* _Problem statement_
The answer must be an exact copy of the entries below, with no images in it.

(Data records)
########################################
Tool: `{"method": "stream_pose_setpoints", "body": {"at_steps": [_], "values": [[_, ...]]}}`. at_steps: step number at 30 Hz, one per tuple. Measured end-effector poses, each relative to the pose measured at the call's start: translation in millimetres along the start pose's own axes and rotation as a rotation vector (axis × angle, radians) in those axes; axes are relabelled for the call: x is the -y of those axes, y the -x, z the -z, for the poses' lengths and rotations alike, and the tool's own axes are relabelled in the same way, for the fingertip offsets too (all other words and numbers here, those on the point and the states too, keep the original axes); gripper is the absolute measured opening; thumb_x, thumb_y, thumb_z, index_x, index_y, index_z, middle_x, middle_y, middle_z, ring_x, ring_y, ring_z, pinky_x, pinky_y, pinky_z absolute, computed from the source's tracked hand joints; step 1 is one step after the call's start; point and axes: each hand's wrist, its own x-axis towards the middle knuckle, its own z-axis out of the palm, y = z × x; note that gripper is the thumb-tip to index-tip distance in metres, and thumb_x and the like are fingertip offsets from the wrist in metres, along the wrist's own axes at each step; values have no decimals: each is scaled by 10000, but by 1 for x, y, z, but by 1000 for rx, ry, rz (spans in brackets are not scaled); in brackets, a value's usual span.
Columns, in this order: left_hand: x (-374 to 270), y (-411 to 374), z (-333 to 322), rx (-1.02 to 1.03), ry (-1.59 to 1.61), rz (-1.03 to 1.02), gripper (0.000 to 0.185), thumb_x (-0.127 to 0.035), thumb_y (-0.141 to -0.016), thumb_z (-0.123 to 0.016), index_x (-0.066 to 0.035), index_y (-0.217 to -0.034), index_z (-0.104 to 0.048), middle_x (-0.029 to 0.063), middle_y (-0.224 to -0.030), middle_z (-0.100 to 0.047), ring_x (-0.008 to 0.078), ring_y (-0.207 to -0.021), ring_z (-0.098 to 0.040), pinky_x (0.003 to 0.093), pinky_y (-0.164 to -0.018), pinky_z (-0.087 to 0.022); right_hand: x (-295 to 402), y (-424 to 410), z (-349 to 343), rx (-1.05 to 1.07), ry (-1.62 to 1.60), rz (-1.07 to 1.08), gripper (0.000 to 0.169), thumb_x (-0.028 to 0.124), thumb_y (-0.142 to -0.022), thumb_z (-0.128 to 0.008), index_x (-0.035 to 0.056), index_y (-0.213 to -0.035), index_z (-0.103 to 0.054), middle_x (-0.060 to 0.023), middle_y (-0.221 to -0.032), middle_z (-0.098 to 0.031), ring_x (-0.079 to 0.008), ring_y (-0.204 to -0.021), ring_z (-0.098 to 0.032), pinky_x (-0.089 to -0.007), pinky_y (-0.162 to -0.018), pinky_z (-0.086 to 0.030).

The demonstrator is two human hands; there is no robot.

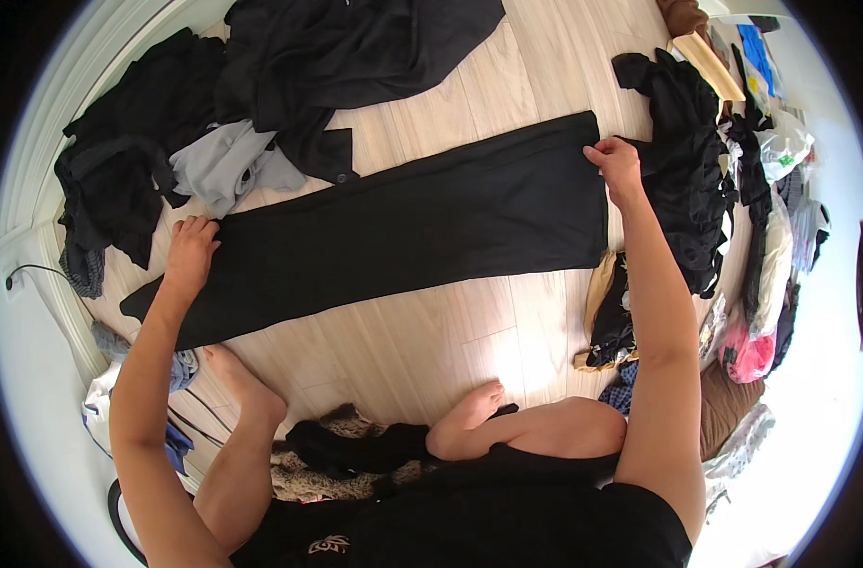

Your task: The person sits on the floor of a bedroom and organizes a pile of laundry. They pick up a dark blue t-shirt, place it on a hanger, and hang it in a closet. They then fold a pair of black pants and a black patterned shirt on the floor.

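Note:
Black trousers (403, 227), folded lengthwise, lie flat across the wooden floor in front of me. My left hand (192, 255) is at their left end, its fingers on the upper edge; whether it grips the cloth cannot be told. At the far right end, my right hand (614, 165) pinches the trousers' end near the upper corner between thumb and fingers. A grey garment (222, 163) lies crumpled just beyond my left hand. Beyond the trousers are large black garments (360, 50), one with a button near its corner.
Black clothing (680, 163) is heaped to the right, beside plastic bags (786, 145) and a pink bag (747, 351). A patterned black garment (609, 312) lies near my right forearm. Furry patterned cloth (325, 476) lies between my legs. A cable (41, 267) runs along the left wall.

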Motion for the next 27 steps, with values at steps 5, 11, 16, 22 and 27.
{"method": "stream_pose_setpoints", "body": {"at_steps": [5,11,16,22,27], "values": [[5,2,-8,-130,42,-45,225,-188,-890,-560,-77,-1081,-603,125,-1027,-622,327,-971,-568,486,-848,-424,2,3,-3,-16,-43,-119,210,89,-714,-784,-38,-796,-637,-25,-687,-573,-100,-610,-494,-284,-557,-424],[16,11,-21,-211,357,106,189,-189,-893,-565,-84,-1043,-611,135,-878,-629,328,-874,-596,509,-758,-436,8,2,0,-14,-179,-35,165,31,-744,-743,-18,-699,-593,-8,-668,-529,-86,-591,-472,-273,-527,-411],[18,-6,-1,32,361,216,236,-31,-796,-626,-22,-1015,-539,189,-1025,-621,358,-984,-593,397,-851,-448,-8,-20,3,18,-752,-34,64,16,-846,-667,-26,-832,-621,-35,-738,-624,-104,-628,-564,-233,-599,-465],[28,-9,-14,-183,545,88,366,35,-780,-649,-30,-1104,-491,232,-1017,-597,420,-972,-579,388,-805,-463,-10,-59,-32,-221,-306,63,197,146,-791,-732,-23,-849,-652,-19,-708,-608,-138,-650,-547,-279,-628,-447],[41,-8,-31,-131,473,175,430,58,-797,-607,-35,-1184,-444,202,-928,-613,393,-925,-599,366,-831,-465,-9,-56,-43,-441,495,327,394,356,-852,-637,-26,-941,-600,-202,-971,-642,-376,-848,-609,-442,-773,-487]]}}
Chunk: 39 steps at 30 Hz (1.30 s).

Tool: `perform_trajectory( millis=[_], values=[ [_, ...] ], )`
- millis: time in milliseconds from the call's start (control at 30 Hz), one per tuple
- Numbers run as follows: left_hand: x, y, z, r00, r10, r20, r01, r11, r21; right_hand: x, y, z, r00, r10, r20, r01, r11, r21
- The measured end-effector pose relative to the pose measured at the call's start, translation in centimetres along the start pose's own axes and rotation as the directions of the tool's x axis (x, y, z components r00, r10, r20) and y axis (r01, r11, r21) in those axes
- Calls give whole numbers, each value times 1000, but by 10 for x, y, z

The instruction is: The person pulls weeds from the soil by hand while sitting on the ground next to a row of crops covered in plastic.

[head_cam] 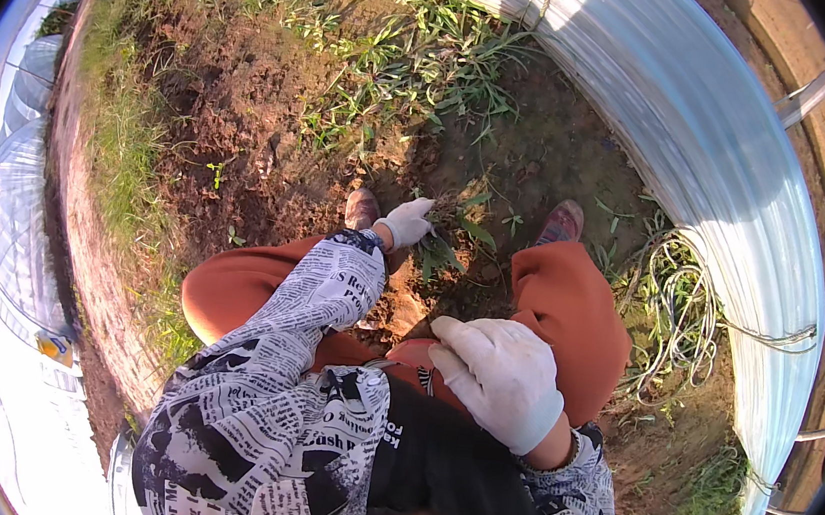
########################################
* _Answer box_
Tool: `{"method": "stream_pose_setpoints", "body": {"at_steps": [_], "values": [[_, ...]]}}`. at_steps: step number at 30 Hz, one per tuple. Measured end-effector poses, each relative to the pose measured at the call's start: translation in millimetres along the start pose's own axes and rotation as a rotation vector (axis × angle, radians) in those axes; axes are relabelled for the call: x is the -y of those axes, y the -x, z the -z, for the poses' lengths and rotations alike, and the tool's own axes are relabelled in the same way, for the fingertip offsets too (all other words and numbers here, those on the point and the states too, keep the original axes); gripper is the absolute measured opening; thumb_x, thumb_y, thumb_z, index_x, index_y, index_z, middle_x, middle_y, middle_z, ring_x, ring_y, ring_z, pinky_x, pinky_y, pinky_z absolute, computed from the source's tracked hand joints; step 1 is one step after the call's start; point and axes: each hand's wrist, its own x-axis towards the middle knuckle, its own z-axis out of the palm, y = z × x; note that gripper is the thumb-tip to index-tip distance in metres, and thumb_x and the like are fingertip offsets from the wrist in metres, along the wrist's own axes at each step; values have no decimals: each is scaled by 10000, but by 1 for x, y, z, but by 1000 for rx, ry, rz (spans in brackets are not scaled); in brackets, a value's usual span.
Columns, in this order: left_hand: x (-374 to 270), y (-411 to 374), z (-333 to 322), rx (-1.02 to 1.03), ry (-1.59 to 1.61), rz (-1.03 to 1.02), gripper (0.000 to 0.185), thumb_x (-0.127 to 0.035), thumb_y (-0.141 to -0.016), thumb_z (-0.123 to 0.016), index_x (-0.066 to 0.035), index_y (-0.217 to -0.034), index_z (-0.104 to 0.048), middle_x (-0.029 to 0.063), middle_y (-0.224 to -0.030), middle_z (-0.100 to 0.047), ring_x (-0.008 to 0.078), ring_y (-0.207 to -0.021), ring_z (-0.098 to 0.040), pinky_x (0.003 to 0.093), pinky_y (-0.164 to -0.018), pinky_z (-0.087 to 0.022); right_hand: x (-295 to 402), y (-424 to 410), z (-349 to 343), rx (-1.05 to 1.07), ry (-1.62 to 1.60), rz (-1.07 to 1.08), gripper (0.000 to 0.169), thumb_x (-0.028 to 0.124), thumb_y (-0.142 to -0.022), thumb_z (-0.128 to 0.008), index_x (-0.035 to 0.056), index_y (-0.213 to -0.035), index_z (-0.103 to 0.054), middle_x (-0.060 to 0.023), middle_y (-0.221 to -0.032), middle_z (-0.098 to 0.031), ring_x (-0.079 to 0.008), ring_y (-0.204 to -0.021), ring_z (-0.098 to 0.032), pinky_x (-0.089 to -0.007), pinky_y (-0.162 to -0.018), pinky_z (-0.086 to 0.030).

The demonstrator is two human hands; there is no robot.


Your task: The person sits on the floor of a bedroom and organizes a pile of laundry. They pick up a dark blue t-shirt, place it on a hanger, and hang it in a closet. They then fold a pair of black pants and a black patterned shirt on the floor.

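Note:
Black trousers (403, 227), folded lengthwise, lie flat across the wooden floor in front of me. My left hand (192, 255) is at their left end, its fingers on the upper edge; whether it grips the cloth cannot be told. At the far right end, my right hand (614, 165) pinches the trousers' end near the upper corner between thumb and fingers. A grey garment (222, 163) lies crumpled just beyond my left hand. Beyond the trousers are large black garments (360, 50), one with a button near its corner.
Black clothing (680, 163) is heaped to the right, beside plastic bags (786, 145) and a pink bag (747, 351). A patterned black garment (609, 312) lies near my right forearm. Furry patterned cloth (325, 476) lies between my legs. A cable (41, 267) runs along the left wall.
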
Motion for the next 27 steps, with values at steps 5, 11, 16, 22 and 27.
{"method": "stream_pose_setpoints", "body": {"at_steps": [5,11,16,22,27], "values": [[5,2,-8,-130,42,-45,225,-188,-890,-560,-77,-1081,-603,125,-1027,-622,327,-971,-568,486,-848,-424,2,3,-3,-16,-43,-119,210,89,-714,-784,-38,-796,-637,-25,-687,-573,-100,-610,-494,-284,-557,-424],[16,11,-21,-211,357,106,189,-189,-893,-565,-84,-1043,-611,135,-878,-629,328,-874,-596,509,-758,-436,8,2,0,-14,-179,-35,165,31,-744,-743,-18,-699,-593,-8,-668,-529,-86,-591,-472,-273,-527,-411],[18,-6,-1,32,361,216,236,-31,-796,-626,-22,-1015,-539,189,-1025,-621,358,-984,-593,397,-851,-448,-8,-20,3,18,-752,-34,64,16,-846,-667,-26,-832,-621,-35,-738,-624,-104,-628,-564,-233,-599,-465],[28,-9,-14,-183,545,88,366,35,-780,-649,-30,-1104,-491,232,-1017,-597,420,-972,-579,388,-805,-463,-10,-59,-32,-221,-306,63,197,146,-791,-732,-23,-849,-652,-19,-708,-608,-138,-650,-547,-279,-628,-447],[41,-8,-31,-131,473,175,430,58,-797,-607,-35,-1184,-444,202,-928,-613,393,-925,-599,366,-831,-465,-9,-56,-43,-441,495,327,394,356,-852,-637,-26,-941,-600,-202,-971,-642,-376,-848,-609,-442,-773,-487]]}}
Chunk: 39 steps at 30 Hz (1.30 s).

Tool: `perform_trajectory( millis=[_], values=[ [_, ...] ], )`
- millis: time in milliseconds from the call's start (control at 30 Hz), one per tuple
- Numbers run as follows: left_hand: x, y, z, r00, r10, r20, r01, r11, r21; right_hand: x, y, z, r00, r10, r20, r01, r11, r21
- The measured end-effector pose relative to the pose measured at the call's start, translation in centimetres along the start pose's own axes and rotation as the directions of the tool's x axis (x, y, z components r00, r10, r20) and y axis (r01, r11, r21) in those axes
- Calls give whole numbers, each value times 1000, but by 10 for x, y, z

The instruction is: The person pulls weeds from the soil by hand while sitting on the ground next to a row of crops covered in plastic.

[head_cam] 

The exercise is done.